2. Spoon a good amount of pulled pork into the middle of the wrapper. Top with a strip of crispy cooked bacon.
3. Wrap up the eggroll. First, pull up the bottom over your filling, then fold in the sides. Next, roll the egg roll going towards the top and seal at the top point.
4. Drop Eggroll into hot oil and fry on Med. heat until eggroll is nice and crispy. Color should be a light golden brown. Usually takes about 2 minutes. Don’t forget to turn the rolls as they are frying to ensure even browning.
5. When golden brown, remove from oil and rest the rolls on paper towels.
6. In a large bowl, combine your mayo, milk, sugar, vinegar and salt. Stir to combine well.
7. Add in the bag of slaw mix and fold to incorporate.

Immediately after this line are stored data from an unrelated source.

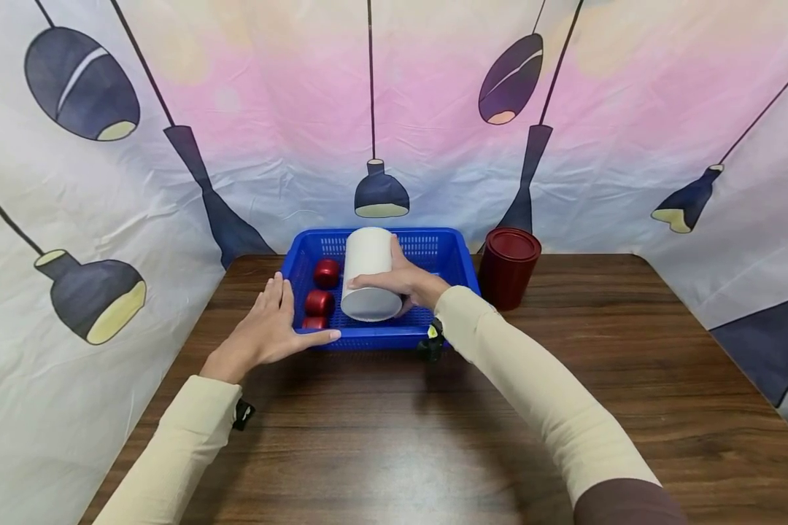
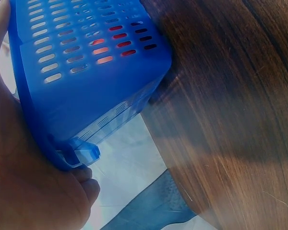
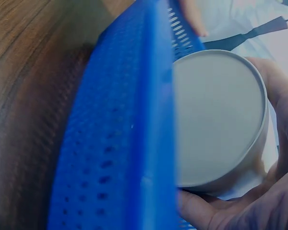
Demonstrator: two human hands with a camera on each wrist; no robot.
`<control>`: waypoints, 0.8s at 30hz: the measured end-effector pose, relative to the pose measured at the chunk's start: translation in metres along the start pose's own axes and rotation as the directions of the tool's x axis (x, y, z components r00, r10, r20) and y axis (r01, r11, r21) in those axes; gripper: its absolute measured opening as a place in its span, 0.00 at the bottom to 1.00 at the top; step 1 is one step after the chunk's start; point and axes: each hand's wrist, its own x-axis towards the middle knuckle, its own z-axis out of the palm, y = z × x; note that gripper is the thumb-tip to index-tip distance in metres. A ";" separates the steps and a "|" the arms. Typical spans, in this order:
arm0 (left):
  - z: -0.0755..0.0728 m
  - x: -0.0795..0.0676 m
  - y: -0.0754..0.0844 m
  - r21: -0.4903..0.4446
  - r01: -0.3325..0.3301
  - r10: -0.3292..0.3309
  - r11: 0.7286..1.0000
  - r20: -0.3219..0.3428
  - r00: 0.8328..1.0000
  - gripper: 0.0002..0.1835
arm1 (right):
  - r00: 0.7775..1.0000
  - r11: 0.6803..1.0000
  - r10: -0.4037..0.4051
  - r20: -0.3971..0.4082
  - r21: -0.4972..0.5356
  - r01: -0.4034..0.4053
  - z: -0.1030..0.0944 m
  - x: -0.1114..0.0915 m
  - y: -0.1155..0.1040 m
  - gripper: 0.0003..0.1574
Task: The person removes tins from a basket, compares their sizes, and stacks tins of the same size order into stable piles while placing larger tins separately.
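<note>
Three small red pieces (image 1: pixel 319 302) in row inside blue basket (image 1: pixel 387 333), left side; left wrist view gives only patches of red through basket slots. White canister (image 1: pixel 368 259) tilted within basket opening, right of red pieces; contact with basket floor cannot be told. Right hand (image 1: pixel 410 283) grips it, thumb and fingers round sides; right wrist view shows flat end face-on. Left hand (image 1: pixel 268 321) spread, fingers straight, against basket's near-left corner. Dark red can (image 1: pixel 511 270) upright beside basket, head view only.
</note>
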 end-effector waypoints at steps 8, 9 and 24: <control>-0.001 0.000 0.001 0.001 -0.007 0.007 1.000 -0.004 1.000 0.76 | 0.998 0.998 -0.058 -0.016 -0.014 0.058 -0.024 -0.018 -0.013 0.85; -0.001 0.000 0.001 0.001 -0.007 0.007 1.000 -0.004 1.000 0.76 | 0.998 0.998 -0.062 -0.018 -0.018 0.061 -0.027 -0.020 -0.014 0.85; 0.000 -0.001 0.001 -0.014 -0.004 0.004 1.000 -0.002 1.000 0.76 | 0.990 0.989 -0.136 -0.020 -0.057 0.135 -0.049 -0.055 -0.020 0.83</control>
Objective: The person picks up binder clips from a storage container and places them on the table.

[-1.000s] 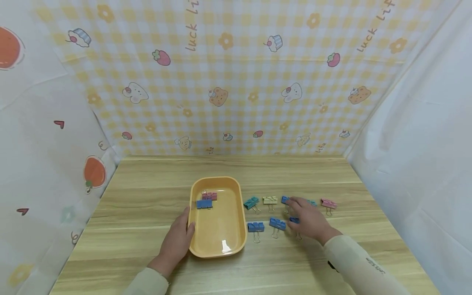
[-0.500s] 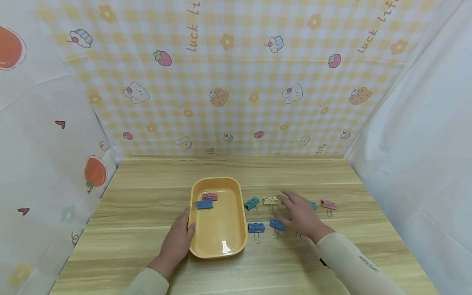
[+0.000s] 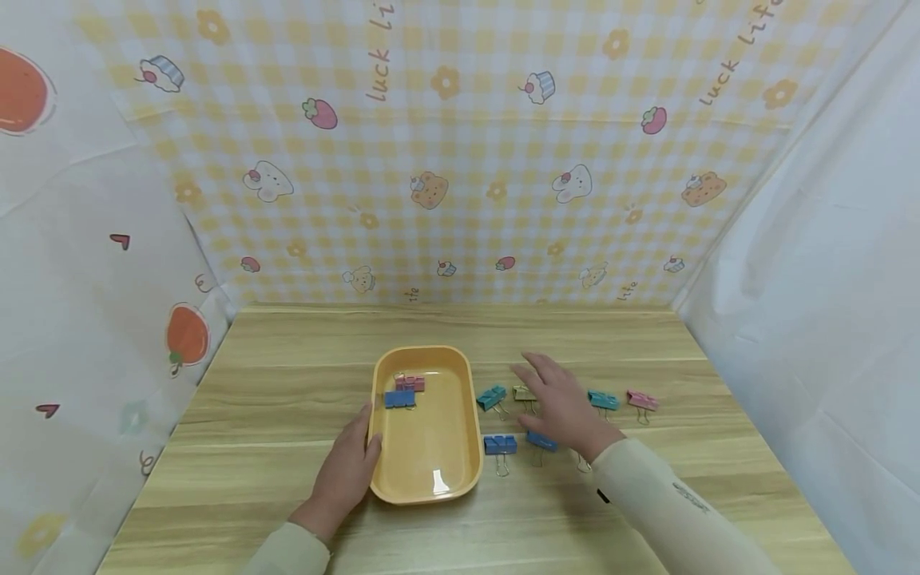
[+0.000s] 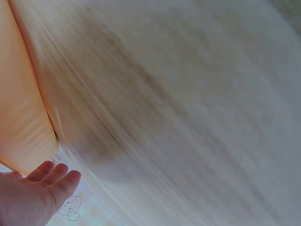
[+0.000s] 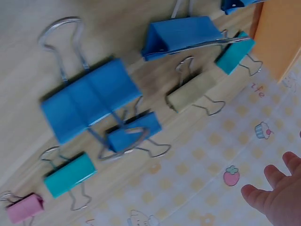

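Observation:
A yellow tray [image 3: 426, 447] stands on the table, with a pink binder clip [image 3: 410, 384] and a blue binder clip [image 3: 399, 399] inside. My left hand [image 3: 343, 467] holds its left side, thumb over the rim and fingers along the outer wall. To the tray's right, my right hand [image 3: 564, 407] hovers over loose binder clips with fingers spread, gripping nothing. Close to its fingertips lie a pale yellow clip [image 3: 524, 394] and a blue clip [image 3: 541, 441]. The right wrist view shows a large blue clip [image 5: 91, 99] and a smaller blue clip [image 5: 134, 132], both hidden under the hand in the head view.
Beside the tray lie a green clip [image 3: 492, 398] and another blue clip [image 3: 500, 445]. Farther right are a teal clip [image 3: 603, 399] and a pink clip [image 3: 642, 401]. A checked cloth [image 3: 467, 224] hangs along the back edge of the wooden table [image 3: 287, 343].
My right hand has moved left across the clips, its fingers spreading, and the teal clip has come into full view. The left hand and tray stay put.

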The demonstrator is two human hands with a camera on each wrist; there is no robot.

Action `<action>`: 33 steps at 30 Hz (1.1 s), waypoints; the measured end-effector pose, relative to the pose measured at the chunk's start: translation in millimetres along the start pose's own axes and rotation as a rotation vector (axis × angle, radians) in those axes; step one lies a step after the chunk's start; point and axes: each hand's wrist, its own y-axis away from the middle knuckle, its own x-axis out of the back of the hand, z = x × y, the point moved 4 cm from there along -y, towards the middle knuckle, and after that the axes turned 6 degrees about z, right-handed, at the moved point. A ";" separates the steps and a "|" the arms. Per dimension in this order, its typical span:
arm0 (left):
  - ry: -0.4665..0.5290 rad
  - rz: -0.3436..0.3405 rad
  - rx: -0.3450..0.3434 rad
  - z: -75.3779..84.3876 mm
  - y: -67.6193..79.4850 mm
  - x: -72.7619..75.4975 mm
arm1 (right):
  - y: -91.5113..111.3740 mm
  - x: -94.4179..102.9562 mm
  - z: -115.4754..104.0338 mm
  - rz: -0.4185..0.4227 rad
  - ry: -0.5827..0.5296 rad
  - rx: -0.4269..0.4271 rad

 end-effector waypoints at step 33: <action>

8. Pour BBQ sauce in dipping cup.
9. Cut the eggrolls on a bias and stand upright to serve.Alternate method
If you are cooking your own pork shoulder, cover shoulder with mustard and rub (1 tbs each of onion powder, garlic powder, paprika, chili powder, black pepper. Mixed with 1/2 cup of brown sugar). Rub in rub and cook shoulder on 250 degrees in oven for 1-1.5 hours per lb of pork. Pull with fingers and or fork.